I've read one interesting thing (in your first URL), called 'Fisher’s principle'. It basically says that if there are more women than men, a newborn male would have better mating prospects than a newborn female. I think he has a point there, but it still doesn’t explain how this kind of information about the environment could have influenced the gametes. I guess the underlying chemical mechanism is still a mystery to science.

I think you'd have to look into epigenetics.

Posted (edited)
17 minutes ago, StringJunky said:

I think you'd have to look into epigenetics.

So the question is whether the genes in male sperm are actually turned on or off by methylation or not.

"Some areas of the genome are methylated more heavily than others, and highly methylated areas tend to be less transcriptionally active, through a mechanism not fully understood. Methylation of cytosines can also persist from the germ line of one of the parents into the zygote, marking the chromosome as being inherited from one parent or the other (genomic imprinting)."

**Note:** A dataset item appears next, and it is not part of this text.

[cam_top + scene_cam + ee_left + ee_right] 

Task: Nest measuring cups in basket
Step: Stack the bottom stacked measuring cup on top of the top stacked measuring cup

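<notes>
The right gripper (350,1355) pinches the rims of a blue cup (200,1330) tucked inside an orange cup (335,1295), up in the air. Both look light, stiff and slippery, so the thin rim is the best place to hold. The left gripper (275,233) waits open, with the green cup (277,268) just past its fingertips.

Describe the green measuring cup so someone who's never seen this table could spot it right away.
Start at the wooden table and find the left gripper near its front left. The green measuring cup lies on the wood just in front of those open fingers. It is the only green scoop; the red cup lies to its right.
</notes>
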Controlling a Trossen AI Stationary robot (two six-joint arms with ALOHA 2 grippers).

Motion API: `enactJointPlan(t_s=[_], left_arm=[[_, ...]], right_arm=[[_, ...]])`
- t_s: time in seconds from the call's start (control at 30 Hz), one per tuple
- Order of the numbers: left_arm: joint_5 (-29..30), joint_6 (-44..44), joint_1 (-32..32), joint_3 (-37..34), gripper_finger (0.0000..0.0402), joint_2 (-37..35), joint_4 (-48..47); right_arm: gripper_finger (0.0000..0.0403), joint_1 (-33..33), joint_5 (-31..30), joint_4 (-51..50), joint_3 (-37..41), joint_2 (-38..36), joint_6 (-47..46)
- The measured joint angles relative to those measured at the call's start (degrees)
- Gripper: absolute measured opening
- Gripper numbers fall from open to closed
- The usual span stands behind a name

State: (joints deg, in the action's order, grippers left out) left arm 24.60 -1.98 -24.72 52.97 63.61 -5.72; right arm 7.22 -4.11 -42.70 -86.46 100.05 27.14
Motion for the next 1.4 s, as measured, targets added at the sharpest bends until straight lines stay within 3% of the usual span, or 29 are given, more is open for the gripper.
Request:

Interesting, but that's not quite it. The direct connection between the external environment and the internal world is missing. The brain may observe the male-female ratio, but how is this translated to the germ line cells? It's known that bacteria in our gut are connected to the brain through the nervus vagus (and thereby are able to influence what we eat), but male sperm isn't connected to the brain the same way in order to send or receive direct messages (other than testosterone).